Friday, April 11, 2014
Azoria - Seasons Change (2014)
Power metal is a vastly overcrowded field. If you're going to get noticed, you have to do one of two things. Either do something unique and bring your own flavor to it, or do it very, very well. When you can't do one or both of those things, chances are, you're going to go largely unnoticed. There are a lot of groups that become nothing more than a footnote in metal history, if they make enough impact to even accomplish that.
Where does Azoria fit into this spectrum? At this moment, they're in the minor footnote category. To be fair, this is only their debut, and they can only go up from here. Still, it's disheartening to hear bands with talent and skill that just can't rise above the mediocrity of the material. It's even more disappointing when you have a talented host of vocalists guesting on the album that should elevate the material.
First and foremost, I must talk about the guitar tone. I'm not sure if it's Alex Oriz, or Simon J, but the riff tone is kind of flat. This is an album that mixes traditional and power metal styles, so I can understand why they're not going for an overly crunchy sound, but this just isn't as heavy as I would expect from an album like this, especially in the year 2014. It's got some weight to it, but I just don't get the same satisfaction from the guitar sound/feel as I should. It sounds fine, but I want more than "fine". I want the guitar to grab me, because that's the crux of the metal sound, but this just doesn't. I'm not sure whether the guitar is just over processed or over produced, or just what the issue is, but it bugs me. Guitar solos sound good, generally, and are reasonably well done, but they're not resonating with me much, either.
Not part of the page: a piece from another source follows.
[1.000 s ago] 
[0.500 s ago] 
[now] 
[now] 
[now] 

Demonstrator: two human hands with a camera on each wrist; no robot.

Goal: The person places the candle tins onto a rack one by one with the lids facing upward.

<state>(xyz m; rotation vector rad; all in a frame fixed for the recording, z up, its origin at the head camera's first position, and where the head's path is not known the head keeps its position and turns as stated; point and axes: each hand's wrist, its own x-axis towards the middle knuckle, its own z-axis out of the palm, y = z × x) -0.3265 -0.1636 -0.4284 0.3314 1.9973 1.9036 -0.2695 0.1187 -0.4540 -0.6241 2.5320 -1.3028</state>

Bass guitar by Christopher Davidsson is, thankfully, not buried in the mix, and it does its job, but not much more than that. Drum work by Emil Eriksson is solid and well played, but like most metal drummers that serve the songs and don't branch out much, his work is mostly indistinguishable from a dozen or so other trad/power metal drummers.
Vocally, the album should be an exciting prospect because there are 6 different vocalists that lend their talents here. Unfortunately, this is a mixed bag. Tommy ReinXeed's performance feels "phoned in", like he did his quick take in the studio a couple times and called it good, so for the 1st 2 songs on the album, it's vocally a bit weak, considering the guy handling much of the singing. Mark Gunnardo brings a lead vocal to "Inside My Heart", but when you take a weak power ballad and add vanilla vocals singing relatively banal lyrics, you don't get much back. Mikael Dahl sound reasonably good here, but the title track doesn't do much for me, though it's perhaps a bit more anthemic and memorable than the rest of the material. "Prophecy" and "To The Land of Glory" have Mike Andersson (Fullforce/Cloudscape) on vocals, but the songs aren't lighting a fire under me like they should. "When You Sleep" brings things up a notch, both because the song is more well written than previous tracks, and because vocalist Matilda Eriksson sounds pretty decent here. Mark Gunnardo sounds a bit more commanding on "Love It Loud", and as a typical "hail metal, metal rules" kind of anthem, it works, even if it's a bit too Manowar-esque. Snowy Shaw provides vocals on the final 2 tracks, "Starlight" and "Peace of Mind". I like the unique sound of Snowy's voice and his odd timbre, so at least vocally he closes the album out with something a bit more exciting than before, and it sounds as though he put some effort into the performance, which helps the relatively mediocre material rise above a bit.
Sadly, Azoria are in danger of being swept under the rug. There's nothing inherently "wrong" with "Seasons Change" as an album, but the songs just don't stay with me at all. I expect that from brutal death metal and some black metal, because those genres can get by at times on sheer heaviness, atmosphere, and attitude. Traditional heavy metal and power metal require a bit more effort in the songwriting, because when you have someone singing words that will generally be discernible with a cursory listen, the songs need to be strong, the vocals need to have passion and power, and the performances need to resonate. I don't feel that at all with this album. Other folks may disagree, but I didn't get a kick out of this at all. I'd consider it sub-standard metal, from a band that is obviously talented, but needs to put a lot more effort into the songwriting, performance, recording, and overall feel of their material before it will really leave a mark. If you can't get enough metal and have to have everything you can get your hands on, you may enjoy this, but certainly don't add it to your list over anything that the heavyweight bands are releasing this year, and certainly not over past releases that have garnered praise that you just haven't picked up yet. Not recommended.